• **DIRECTIONS**
Word for word, the data below must be repeated in full; no picture is to be included.

——

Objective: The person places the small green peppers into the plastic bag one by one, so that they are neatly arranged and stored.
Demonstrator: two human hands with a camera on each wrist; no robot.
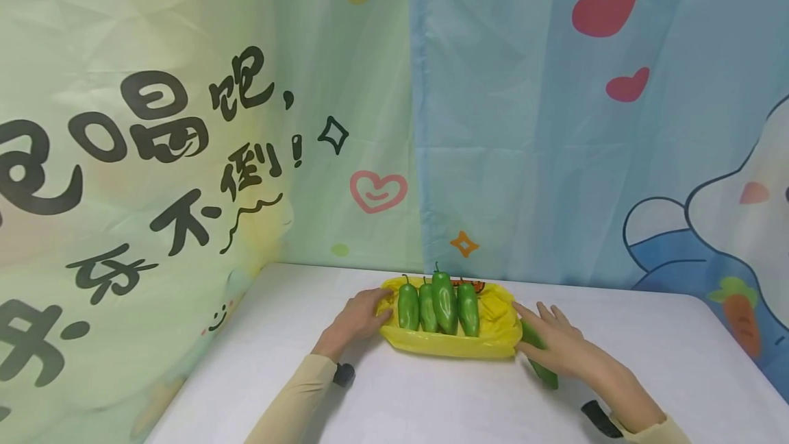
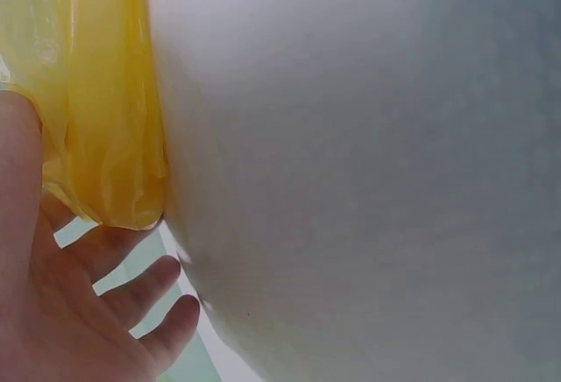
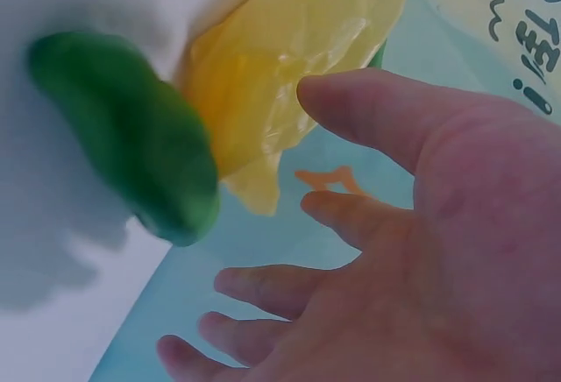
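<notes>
A yellow plastic bag [image 1: 456, 344], its rim folded down, lies open on the white table. Several green peppers [image 1: 444, 301] stand side by side in it, stems up. At the bag's left end is my left hand [image 1: 357, 319]. In the left wrist view its thumb [image 2: 19, 172] and fingers [image 2: 105, 249] lie on either side of the yellow plastic, gripping it. My right hand [image 1: 557, 342] is by the bag's right end, fingers spread, holding nothing. Below that hand another green pepper [image 3: 131, 132] lies on the table, outside the bag and close against its side.
The white table [image 1: 444, 403] runs back to a printed curtain [image 1: 493, 122] with hearts and cartoon figures. Another printed curtain [image 1: 123, 225] with large black characters hangs at the left. A dark wrist device [image 1: 344, 375] shows at the left wrist, another band [image 1: 600, 418] at the right.
</notes>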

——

• **ANSWER**
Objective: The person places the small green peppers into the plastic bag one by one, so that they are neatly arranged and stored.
Demonstrator: two human hands with a camera on each wrist; no robot.
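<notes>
A yellow plastic bag [image 1: 456, 344], its rim folded down, lies open on the white table. Several green peppers [image 1: 444, 301] stand side by side in it, stems up. At the bag's left end is my left hand [image 1: 357, 319]. In the left wrist view its thumb [image 2: 19, 172] and fingers [image 2: 105, 249] lie on either side of the yellow plastic, gripping it. My right hand [image 1: 557, 342] is by the bag's right end, fingers spread, holding nothing. Below that hand another green pepper [image 3: 131, 132] lies on the table, outside the bag and close against its side.
The white table [image 1: 444, 403] runs back to a printed curtain [image 1: 493, 122] with hearts and cartoon figures. Another printed curtain [image 1: 123, 225] with large black characters hangs at the left. A dark wrist device [image 1: 344, 375] shows at the left wrist, another band [image 1: 600, 418] at the right.
</notes>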

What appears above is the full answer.